En todo caso, los sindicatos aclararon que, más que una exigencia, la propuesta de propiciar la contemplación de los partidos del Mundial era una recomendación. Al fin y al cabo, los trabajadores que no deseen perderse ningún juego de la Copa del Mundo están en libertad de tomar vacaciones durante el tiempo que se dispute el evento en Brasil.
Fiesta callejera
Llegar tarde o trasnochado por culpa del Mundial no será una excusa válida. “Nosotros también deseamos que Alemania dispute siete partidos en el Mundial y llegue a la final en Brasil. Por lo general, juntos, nuestras firmas y sus trabajadores encuentran soluciones justas para este tipo de situaciones”, comunicó oficialmente la Federación de Empleadores.

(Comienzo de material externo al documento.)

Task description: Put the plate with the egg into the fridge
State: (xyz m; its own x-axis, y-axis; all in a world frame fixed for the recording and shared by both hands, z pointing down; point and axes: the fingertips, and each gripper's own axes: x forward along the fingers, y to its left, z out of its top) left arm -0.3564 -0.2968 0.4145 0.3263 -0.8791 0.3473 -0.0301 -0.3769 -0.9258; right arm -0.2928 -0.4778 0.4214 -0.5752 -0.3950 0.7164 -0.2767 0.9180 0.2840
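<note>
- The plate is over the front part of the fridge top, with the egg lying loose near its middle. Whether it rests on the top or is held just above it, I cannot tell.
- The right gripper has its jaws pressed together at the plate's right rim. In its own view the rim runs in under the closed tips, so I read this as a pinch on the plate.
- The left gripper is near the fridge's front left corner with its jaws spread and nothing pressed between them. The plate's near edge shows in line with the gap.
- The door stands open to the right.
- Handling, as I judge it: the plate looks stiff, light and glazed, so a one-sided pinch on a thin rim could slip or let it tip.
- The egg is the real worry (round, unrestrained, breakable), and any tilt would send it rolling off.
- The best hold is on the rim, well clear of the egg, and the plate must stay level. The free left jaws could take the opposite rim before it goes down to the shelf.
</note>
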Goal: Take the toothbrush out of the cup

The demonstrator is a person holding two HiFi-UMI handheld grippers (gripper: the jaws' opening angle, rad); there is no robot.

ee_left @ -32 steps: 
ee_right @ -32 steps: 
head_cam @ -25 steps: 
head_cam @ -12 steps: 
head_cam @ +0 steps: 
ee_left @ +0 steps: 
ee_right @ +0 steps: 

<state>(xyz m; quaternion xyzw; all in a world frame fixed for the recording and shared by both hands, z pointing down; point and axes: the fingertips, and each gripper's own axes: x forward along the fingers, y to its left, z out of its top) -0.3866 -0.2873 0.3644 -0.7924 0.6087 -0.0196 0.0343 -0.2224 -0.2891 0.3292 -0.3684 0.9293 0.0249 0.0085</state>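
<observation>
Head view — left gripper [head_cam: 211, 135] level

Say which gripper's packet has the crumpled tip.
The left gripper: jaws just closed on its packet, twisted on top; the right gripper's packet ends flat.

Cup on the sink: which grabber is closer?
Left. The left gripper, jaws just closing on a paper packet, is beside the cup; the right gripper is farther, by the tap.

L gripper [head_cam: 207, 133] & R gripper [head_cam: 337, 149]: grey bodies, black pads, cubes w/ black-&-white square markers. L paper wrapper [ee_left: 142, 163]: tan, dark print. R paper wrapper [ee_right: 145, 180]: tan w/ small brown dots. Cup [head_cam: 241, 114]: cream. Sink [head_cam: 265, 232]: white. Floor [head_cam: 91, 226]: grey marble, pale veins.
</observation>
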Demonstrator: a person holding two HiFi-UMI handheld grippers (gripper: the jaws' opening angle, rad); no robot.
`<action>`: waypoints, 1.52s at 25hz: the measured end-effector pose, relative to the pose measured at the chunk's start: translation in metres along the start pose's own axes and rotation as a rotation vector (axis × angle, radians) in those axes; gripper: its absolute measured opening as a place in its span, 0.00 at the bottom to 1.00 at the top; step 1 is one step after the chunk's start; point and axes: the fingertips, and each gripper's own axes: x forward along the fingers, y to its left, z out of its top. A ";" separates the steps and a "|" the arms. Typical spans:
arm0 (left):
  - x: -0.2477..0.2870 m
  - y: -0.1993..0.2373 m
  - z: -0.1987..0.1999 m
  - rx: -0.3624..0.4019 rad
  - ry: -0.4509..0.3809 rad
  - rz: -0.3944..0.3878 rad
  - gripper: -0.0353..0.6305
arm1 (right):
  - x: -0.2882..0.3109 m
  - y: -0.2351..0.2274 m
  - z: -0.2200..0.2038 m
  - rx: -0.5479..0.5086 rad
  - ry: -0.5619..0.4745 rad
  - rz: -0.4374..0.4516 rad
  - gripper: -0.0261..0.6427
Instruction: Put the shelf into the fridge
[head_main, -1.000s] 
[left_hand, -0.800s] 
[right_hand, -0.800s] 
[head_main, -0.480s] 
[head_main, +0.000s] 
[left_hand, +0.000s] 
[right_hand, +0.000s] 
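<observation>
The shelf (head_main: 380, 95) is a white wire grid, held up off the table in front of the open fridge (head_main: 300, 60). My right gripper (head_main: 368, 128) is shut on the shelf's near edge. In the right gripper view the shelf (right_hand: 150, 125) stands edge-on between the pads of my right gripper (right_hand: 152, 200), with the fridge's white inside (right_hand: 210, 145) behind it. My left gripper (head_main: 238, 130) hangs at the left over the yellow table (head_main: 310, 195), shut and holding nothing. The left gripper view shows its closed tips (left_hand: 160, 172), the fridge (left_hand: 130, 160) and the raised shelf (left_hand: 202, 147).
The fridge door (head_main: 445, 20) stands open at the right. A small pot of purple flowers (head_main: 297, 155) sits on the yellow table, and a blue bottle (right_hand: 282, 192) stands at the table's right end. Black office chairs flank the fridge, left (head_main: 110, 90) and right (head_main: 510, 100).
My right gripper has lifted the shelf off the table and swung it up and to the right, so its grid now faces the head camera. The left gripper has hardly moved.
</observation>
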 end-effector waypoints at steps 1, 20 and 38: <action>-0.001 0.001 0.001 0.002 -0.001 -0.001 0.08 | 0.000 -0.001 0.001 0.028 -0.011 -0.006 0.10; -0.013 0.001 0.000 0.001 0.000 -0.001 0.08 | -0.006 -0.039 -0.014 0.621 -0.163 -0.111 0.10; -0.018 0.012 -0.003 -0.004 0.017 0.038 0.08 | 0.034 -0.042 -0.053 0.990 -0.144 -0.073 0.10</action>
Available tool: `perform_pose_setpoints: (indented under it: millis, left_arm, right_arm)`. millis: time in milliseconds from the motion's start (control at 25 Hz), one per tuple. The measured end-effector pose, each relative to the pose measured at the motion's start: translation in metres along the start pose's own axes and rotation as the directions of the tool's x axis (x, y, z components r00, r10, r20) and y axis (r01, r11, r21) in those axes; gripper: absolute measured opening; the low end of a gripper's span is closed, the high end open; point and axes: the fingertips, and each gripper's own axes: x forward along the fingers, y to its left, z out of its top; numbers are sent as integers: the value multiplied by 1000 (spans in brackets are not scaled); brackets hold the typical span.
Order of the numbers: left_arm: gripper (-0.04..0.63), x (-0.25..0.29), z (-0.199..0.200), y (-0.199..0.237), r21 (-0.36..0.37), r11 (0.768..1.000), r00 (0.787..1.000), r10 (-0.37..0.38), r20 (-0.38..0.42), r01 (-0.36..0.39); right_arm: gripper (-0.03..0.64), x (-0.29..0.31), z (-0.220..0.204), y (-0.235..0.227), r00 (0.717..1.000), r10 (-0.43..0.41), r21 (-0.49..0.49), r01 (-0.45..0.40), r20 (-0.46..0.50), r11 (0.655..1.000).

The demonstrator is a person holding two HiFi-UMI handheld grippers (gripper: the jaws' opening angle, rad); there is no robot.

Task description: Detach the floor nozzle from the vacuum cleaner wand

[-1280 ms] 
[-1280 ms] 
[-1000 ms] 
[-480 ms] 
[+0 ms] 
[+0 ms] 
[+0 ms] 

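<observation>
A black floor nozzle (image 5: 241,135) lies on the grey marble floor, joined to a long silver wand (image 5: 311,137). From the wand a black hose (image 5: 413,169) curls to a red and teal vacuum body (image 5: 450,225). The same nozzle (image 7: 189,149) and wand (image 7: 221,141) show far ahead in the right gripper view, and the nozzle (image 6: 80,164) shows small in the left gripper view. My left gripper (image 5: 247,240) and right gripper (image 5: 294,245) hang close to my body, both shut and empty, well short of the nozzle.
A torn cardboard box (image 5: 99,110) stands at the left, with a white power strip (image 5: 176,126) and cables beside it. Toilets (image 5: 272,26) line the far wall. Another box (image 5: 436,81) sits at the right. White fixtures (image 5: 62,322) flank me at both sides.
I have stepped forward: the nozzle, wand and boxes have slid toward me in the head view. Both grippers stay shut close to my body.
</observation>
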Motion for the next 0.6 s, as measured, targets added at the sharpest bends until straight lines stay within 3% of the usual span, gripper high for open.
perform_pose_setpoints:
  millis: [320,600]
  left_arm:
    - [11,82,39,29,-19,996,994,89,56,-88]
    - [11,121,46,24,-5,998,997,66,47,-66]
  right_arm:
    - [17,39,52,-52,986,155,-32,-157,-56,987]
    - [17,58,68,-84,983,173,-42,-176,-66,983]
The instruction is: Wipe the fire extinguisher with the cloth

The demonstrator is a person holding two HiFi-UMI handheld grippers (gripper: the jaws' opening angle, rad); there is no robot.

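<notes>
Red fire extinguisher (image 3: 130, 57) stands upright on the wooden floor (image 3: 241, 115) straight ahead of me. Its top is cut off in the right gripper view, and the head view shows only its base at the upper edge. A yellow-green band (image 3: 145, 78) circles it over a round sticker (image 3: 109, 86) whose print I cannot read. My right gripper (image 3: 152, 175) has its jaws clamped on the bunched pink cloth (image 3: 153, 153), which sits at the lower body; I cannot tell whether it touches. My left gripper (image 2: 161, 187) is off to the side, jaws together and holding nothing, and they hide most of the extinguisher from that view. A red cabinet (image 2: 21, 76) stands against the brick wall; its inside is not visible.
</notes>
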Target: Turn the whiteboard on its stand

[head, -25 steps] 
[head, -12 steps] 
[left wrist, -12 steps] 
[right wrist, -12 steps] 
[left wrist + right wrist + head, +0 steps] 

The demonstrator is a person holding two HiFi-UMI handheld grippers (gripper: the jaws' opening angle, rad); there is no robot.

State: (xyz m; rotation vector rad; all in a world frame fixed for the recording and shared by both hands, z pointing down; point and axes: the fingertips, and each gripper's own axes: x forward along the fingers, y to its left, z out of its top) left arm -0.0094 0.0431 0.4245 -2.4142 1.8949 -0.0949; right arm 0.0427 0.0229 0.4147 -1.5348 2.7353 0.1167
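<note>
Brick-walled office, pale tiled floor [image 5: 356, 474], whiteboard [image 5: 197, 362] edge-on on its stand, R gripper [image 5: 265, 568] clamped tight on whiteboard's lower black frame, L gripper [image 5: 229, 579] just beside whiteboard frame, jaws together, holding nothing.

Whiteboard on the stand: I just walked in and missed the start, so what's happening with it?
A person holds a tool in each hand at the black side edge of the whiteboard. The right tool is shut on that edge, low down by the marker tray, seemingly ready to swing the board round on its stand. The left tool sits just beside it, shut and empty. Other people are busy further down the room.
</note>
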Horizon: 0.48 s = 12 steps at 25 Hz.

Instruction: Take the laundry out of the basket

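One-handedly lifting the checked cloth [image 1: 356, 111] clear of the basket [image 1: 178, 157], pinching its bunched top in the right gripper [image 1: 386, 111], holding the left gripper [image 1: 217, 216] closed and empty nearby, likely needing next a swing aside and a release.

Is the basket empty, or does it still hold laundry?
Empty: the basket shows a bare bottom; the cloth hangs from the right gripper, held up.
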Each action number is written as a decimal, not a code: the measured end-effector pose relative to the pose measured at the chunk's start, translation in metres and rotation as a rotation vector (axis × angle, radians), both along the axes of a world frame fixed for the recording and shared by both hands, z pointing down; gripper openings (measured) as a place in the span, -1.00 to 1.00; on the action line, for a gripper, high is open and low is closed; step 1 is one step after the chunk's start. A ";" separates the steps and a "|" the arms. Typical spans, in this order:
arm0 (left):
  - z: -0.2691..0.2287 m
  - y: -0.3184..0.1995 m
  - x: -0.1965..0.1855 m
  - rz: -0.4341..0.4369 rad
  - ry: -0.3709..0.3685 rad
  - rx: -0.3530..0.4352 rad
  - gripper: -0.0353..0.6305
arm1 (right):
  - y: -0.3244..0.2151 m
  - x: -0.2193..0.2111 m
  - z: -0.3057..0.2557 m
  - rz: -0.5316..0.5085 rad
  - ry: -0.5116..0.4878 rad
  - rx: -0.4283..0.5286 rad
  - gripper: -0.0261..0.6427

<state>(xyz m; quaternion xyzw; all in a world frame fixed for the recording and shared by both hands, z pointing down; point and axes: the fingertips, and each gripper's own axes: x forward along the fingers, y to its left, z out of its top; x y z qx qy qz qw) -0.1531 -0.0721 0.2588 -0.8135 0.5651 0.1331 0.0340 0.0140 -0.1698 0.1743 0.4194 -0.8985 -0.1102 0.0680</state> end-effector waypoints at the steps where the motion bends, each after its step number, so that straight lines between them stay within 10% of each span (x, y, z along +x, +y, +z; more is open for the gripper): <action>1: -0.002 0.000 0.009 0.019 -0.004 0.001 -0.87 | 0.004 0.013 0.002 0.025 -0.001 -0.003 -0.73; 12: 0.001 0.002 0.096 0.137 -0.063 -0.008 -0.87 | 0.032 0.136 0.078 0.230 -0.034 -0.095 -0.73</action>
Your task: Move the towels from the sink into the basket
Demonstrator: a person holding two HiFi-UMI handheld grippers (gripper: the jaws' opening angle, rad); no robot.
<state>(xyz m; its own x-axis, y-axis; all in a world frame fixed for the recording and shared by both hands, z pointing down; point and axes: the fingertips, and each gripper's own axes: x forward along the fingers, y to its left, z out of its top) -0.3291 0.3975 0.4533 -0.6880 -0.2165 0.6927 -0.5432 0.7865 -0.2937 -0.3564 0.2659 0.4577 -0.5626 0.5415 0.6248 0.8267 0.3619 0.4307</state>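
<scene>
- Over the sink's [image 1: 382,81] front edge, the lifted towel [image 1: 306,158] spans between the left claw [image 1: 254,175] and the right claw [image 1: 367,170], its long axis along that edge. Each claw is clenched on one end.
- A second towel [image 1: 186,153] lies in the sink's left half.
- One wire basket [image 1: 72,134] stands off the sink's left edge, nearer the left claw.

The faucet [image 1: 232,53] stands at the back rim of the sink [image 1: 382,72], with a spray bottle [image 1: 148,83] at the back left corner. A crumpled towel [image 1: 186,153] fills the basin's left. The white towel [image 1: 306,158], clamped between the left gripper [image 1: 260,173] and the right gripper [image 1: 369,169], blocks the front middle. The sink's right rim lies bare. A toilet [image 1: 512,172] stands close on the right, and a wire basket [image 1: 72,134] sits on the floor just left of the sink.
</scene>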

Los horarios juegan a favor de los estudiantes y los trabajadores: Alemania juega en la fase de grupos dos partidos a las 6 de la tarde de Europa (contra Portugal y Estados Unidos), y sólo uno a las 9 de la noche (contra Ghana). Sólo en caso de avanzar a la siguiente ronda, de llegar a la semifinal o de disputar la final, el público tendría que renunciar a un par de horas de descanso. Esos enfrentamientos serían a las 10 de la noche y terminarían temprano en la madrugada.
Pero hasta para esos casos Alemania tiene respuestas a la mano. En todo el país, hasta el 13 de julio, se han autorizado los eventos de “public viewing” y las fiestas de los aficionados en espacios abiertos y públicos. Para ello fue necesario que el Gobierno federal introdujera una modificación temporal a la norma que regula la generación de ruido durante la noche en sectores residenciales, aceptando la petición de la ministra del Medio Ambiente, Barbara Hendricks: “ver los partidos en espacios públicos es parte de lo que significa vivir un Mundial”.